WORK ITEM: The answer must consist only of the lines from the line with "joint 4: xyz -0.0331" to the line with "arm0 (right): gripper", both included, exactly as they stand below.

INPUT:
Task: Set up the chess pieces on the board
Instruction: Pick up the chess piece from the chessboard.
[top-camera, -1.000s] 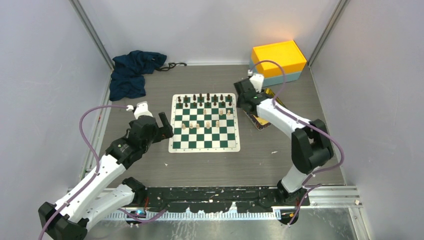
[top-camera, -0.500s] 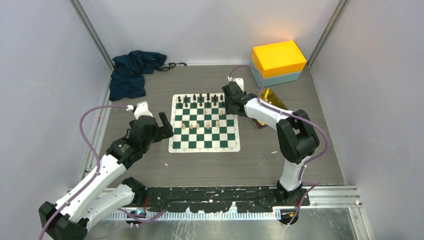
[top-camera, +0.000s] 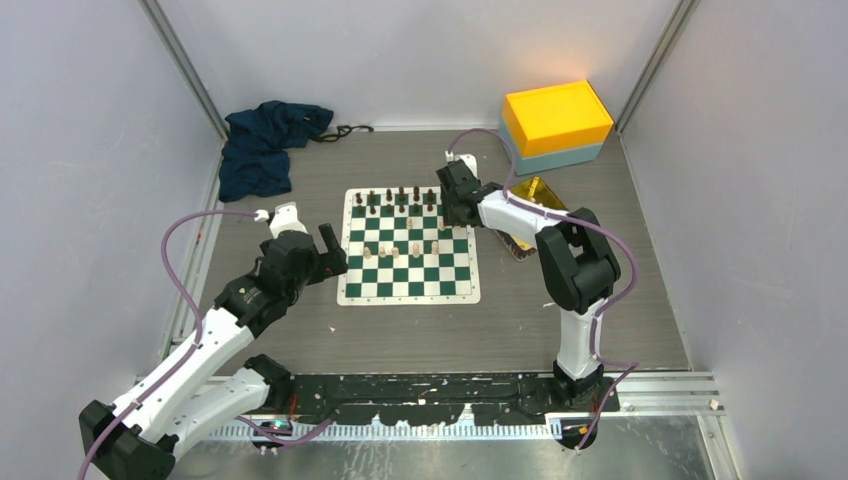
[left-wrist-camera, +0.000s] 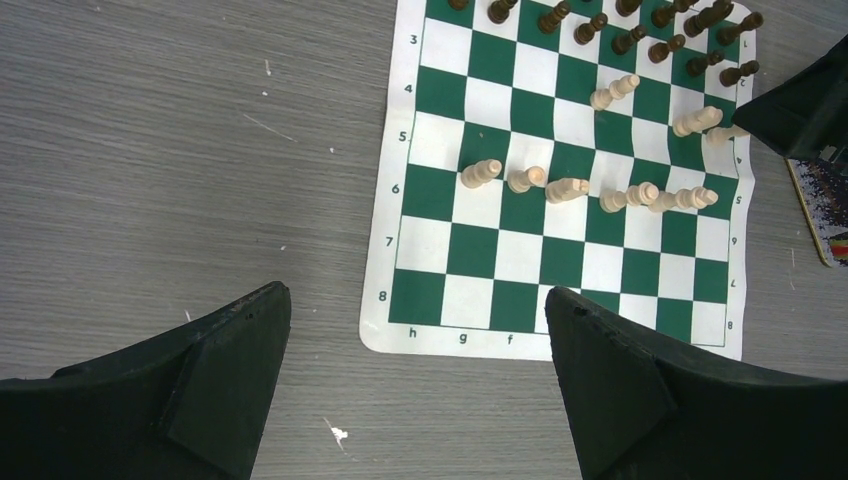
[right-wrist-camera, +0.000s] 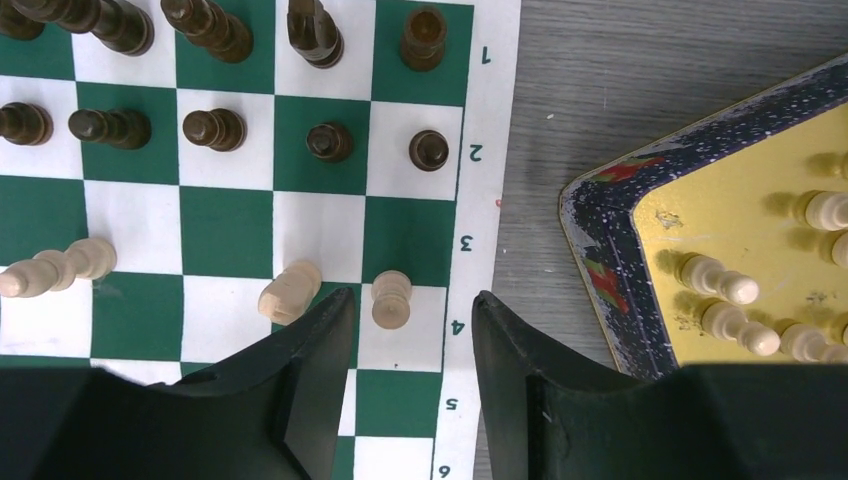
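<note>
The board (top-camera: 410, 298) lies mid-table, with black pieces on its two far rows. Several cream chess pieces (top-camera: 415, 248) stand or lie across the middle rows. My right gripper (top-camera: 450, 200) hovers over the board's far right corner. In the right wrist view its jaws (right-wrist-camera: 412, 298) are open with nothing gripped. A cream piece (right-wrist-camera: 391, 298) stands on the board just past the tips, and another (right-wrist-camera: 290, 290) lies beside the left finger. More cream pieces (right-wrist-camera: 720, 280) rest in the gold tray (right-wrist-camera: 740, 200). My left gripper (top-camera: 328, 250) stays wide open at the board's left edge (left-wrist-camera: 470, 345).
Black pieces (right-wrist-camera: 210, 128) fill the squares just beyond the right gripper. A yellow box on a blue base (top-camera: 557, 115) stands at the back right. A dark blue cloth (top-camera: 265, 145) lies at the back left. The tray (top-camera: 535, 190) sits right of the board.
My right arm has swung left from over the tray to the board's far right corner, its jaws narrowing a little. The left arm has not moved.
</note>
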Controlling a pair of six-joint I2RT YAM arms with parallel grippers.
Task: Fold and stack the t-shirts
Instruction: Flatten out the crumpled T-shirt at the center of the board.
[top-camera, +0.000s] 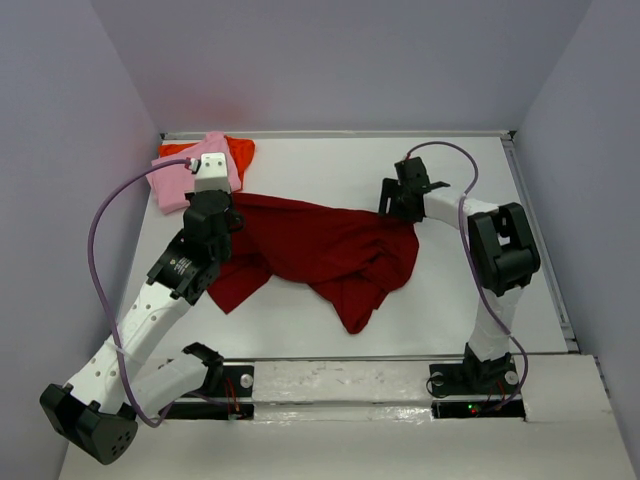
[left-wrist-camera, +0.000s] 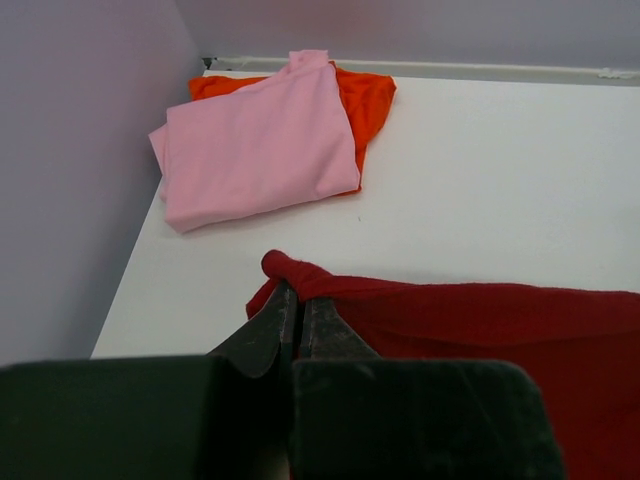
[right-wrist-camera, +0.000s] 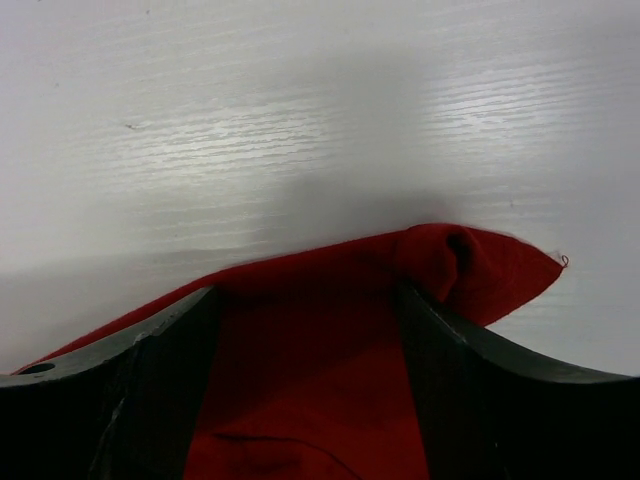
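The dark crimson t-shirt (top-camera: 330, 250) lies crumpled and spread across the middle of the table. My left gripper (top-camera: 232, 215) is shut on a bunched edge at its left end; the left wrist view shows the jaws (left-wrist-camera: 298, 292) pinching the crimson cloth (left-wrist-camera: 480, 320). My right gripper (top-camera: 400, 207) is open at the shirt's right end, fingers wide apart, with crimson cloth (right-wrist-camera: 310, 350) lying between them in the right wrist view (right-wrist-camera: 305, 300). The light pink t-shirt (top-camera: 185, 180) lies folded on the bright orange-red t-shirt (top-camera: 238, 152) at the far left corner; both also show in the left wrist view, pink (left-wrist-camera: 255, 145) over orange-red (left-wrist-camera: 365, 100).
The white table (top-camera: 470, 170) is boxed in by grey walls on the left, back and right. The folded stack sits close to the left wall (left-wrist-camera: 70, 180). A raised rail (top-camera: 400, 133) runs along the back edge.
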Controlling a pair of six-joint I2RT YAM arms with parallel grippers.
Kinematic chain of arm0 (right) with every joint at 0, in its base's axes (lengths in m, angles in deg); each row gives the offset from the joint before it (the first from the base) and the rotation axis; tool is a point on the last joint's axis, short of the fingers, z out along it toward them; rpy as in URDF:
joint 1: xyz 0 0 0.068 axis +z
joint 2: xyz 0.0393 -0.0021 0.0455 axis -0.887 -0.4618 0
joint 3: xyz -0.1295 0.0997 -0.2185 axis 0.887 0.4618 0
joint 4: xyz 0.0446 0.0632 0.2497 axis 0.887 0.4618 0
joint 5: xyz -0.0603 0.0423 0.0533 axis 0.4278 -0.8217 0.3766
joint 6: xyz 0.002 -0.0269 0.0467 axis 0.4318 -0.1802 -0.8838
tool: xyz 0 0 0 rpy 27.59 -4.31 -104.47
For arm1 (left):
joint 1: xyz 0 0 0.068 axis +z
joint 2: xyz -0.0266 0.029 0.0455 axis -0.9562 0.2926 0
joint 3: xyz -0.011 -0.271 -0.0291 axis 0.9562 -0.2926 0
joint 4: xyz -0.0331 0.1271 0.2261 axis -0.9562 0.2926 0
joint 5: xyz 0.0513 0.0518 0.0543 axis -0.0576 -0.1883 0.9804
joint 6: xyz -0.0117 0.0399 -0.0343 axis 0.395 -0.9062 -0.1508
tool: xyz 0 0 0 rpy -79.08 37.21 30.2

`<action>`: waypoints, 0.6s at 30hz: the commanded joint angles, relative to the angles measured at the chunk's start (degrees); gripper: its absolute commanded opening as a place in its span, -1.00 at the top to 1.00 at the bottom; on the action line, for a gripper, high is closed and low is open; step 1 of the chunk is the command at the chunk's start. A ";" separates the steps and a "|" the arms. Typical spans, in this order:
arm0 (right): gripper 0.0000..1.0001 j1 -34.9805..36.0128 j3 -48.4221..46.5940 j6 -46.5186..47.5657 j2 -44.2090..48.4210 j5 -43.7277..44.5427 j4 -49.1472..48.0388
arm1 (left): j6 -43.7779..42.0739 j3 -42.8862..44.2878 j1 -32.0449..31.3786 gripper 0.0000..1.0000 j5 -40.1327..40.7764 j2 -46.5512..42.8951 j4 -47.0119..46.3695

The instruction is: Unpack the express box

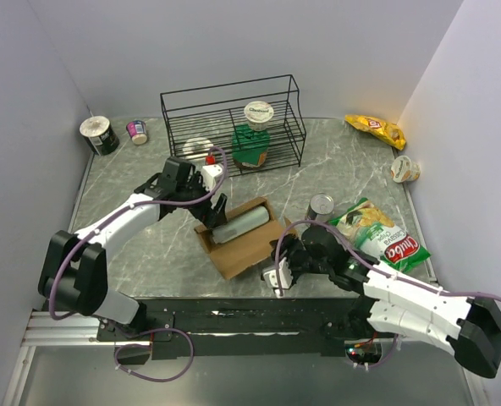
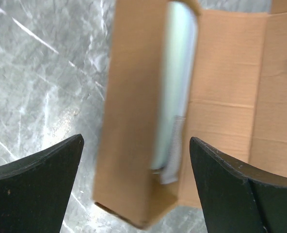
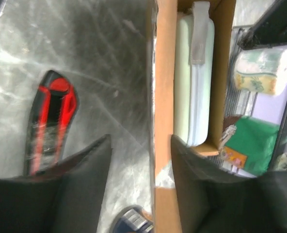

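Jaws of the left gripper (image 2: pixel 136 141) are spread wide, nothing is held. One wall of the express box (image 1: pixel 238 252) and a pale grey cylinder (image 1: pixel 243 222) inside it are seen between the fingers from above. Right gripper (image 3: pixel 140 138) jaws are parted partway; the box's side wall edge runs up between them, and no grip on it is seen.

Left arm is stretched forward and to the right from its base, with the wrist bent down over the far-left end of the box. Right arm is laid low across the table (image 1: pixel 149 245) toward the left, gripper at the box's near-right corner.

Box is placed open at table centre, flap folded out, in front of the black wire rack (image 1: pixel 233 118). A red-and-black utility knife (image 3: pixel 49 124) is seen on the table just beside the right gripper.
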 commanded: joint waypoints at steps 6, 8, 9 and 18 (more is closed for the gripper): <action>-0.45 0.28 -19.09 -14.02 5.95 -2.22 8.61 | -1.04 2.02 0.59 -0.93 -0.12 2.12 0.40; -0.42 -0.25 -22.34 -15.54 2.71 -1.60 6.78 | -0.95 2.46 0.94 -0.93 -1.18 2.91 0.93; -0.34 -0.16 -22.80 -15.54 1.56 -1.87 6.24 | -0.86 2.72 1.03 -0.93 -2.58 3.35 1.71; 0.04 -0.34 -18.15 -19.65 -12.42 -2.14 -4.27 | -6.21 -0.87 0.50 -0.93 -5.23 -3.92 3.48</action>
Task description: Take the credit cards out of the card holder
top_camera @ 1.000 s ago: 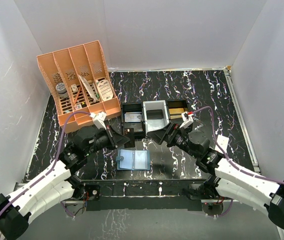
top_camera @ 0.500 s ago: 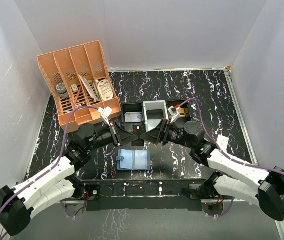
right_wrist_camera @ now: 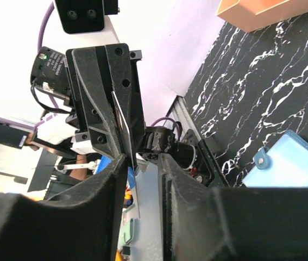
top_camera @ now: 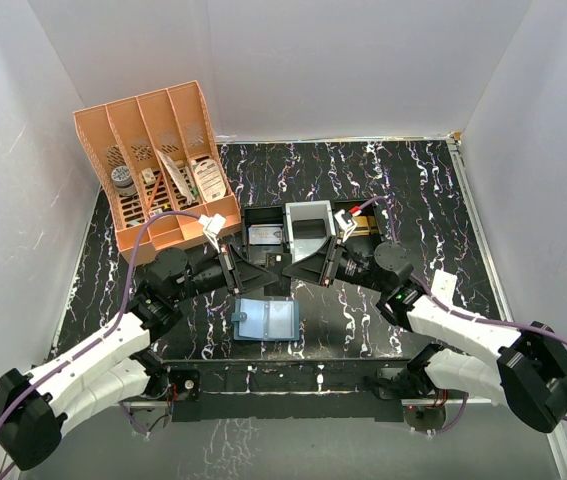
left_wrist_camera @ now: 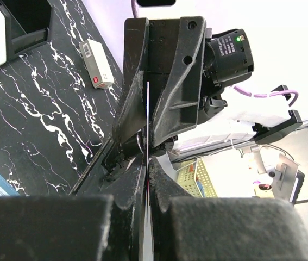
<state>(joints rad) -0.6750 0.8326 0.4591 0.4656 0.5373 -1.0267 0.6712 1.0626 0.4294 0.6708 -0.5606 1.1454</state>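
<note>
The teal-blue card holder (top_camera: 266, 320) lies open on the marbled table, light-blue inside up, also at the right edge of the right wrist view (right_wrist_camera: 292, 163). Above it the two grippers meet tip to tip. My left gripper (top_camera: 263, 270) (left_wrist_camera: 147, 163) is shut on a thin credit card (left_wrist_camera: 148, 109), seen edge-on as a pale line. The card's free end reaches between the fingers of my right gripper (top_camera: 301, 268) (right_wrist_camera: 143, 160). There the credit card (right_wrist_camera: 122, 119) rests against one finger, with a gap to the other, so the jaws stand narrowly open.
An orange slotted organizer (top_camera: 158, 165) stands at the back left. A black tray (top_camera: 263, 235), a white tray (top_camera: 310, 232) and another black tray (top_camera: 355, 215) sit in a row just behind the grippers. A small white box with a red mark (left_wrist_camera: 98, 64) lies on the table.
My right gripper has swung left to meet the left gripper, and its jaws have narrowed around the card's free end. The left gripper rose slightly, still holding the card.
</note>
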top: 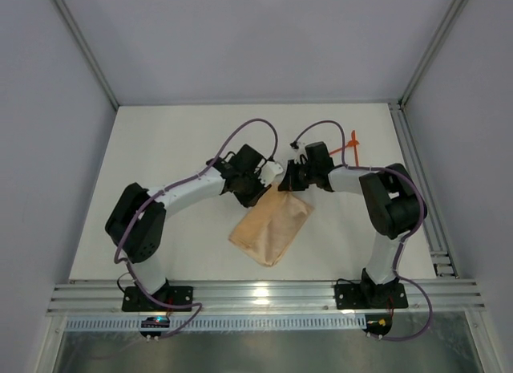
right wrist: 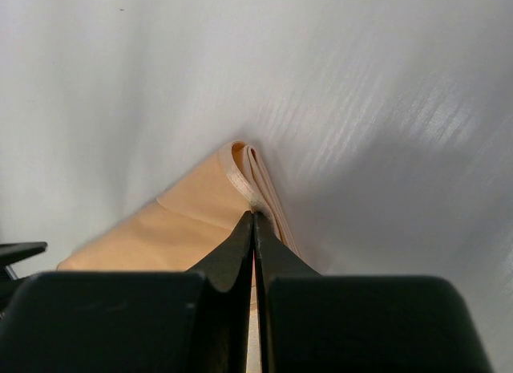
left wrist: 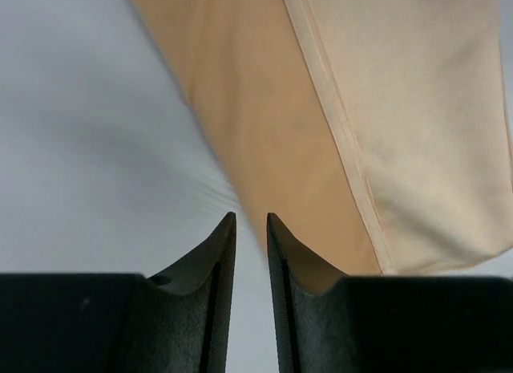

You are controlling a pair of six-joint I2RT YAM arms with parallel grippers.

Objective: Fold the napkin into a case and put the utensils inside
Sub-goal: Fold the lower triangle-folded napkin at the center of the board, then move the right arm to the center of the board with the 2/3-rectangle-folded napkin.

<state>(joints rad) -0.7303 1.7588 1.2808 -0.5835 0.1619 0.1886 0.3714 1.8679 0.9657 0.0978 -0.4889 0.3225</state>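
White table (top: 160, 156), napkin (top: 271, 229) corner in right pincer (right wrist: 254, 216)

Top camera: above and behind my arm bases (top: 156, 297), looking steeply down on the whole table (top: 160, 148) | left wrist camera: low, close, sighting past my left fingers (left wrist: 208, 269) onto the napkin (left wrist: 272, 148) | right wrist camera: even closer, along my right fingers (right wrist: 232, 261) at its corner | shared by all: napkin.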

YOUR RESPONSE:
joint 4: xyz -0.0331 0.1271 0.2261 axis -0.9562 0.2926 0
joint 5: xyz 0.0513 0.0518 0.0543 axis -0.0576 -0.1883 0.9804
joint 6: xyz -0.0117 0.0399 -0.0343 axis 0.395 -0.9062 -0.1508
tool: xyz 0 0 0 rpy -79.08 37.21 30.2

`<action>`: waypoints, 0.6s at 30hz: the commanded joint angles, relative to the angles measured at the chunk's start (degrees); gripper: its absolute commanded opening as a place in its span, -1.00 at the top to 1.00 at the bottom; on the action line, for a gripper, high is closed and low is open; step 1 of the chunk is the command at the chunk's start. A ";" separates the steps and a "|" the arms. Typical spans, in this order:
arm0 (right): gripper 0.0000..1.0001 j1 -34.9805..36.0128 j3 -48.4221..46.5940 j6 -46.5186..47.5657 j2 -44.2090..48.4210 j5 -43.7277..44.5427 j4 -49.1472..48.0388

This completes the requested output.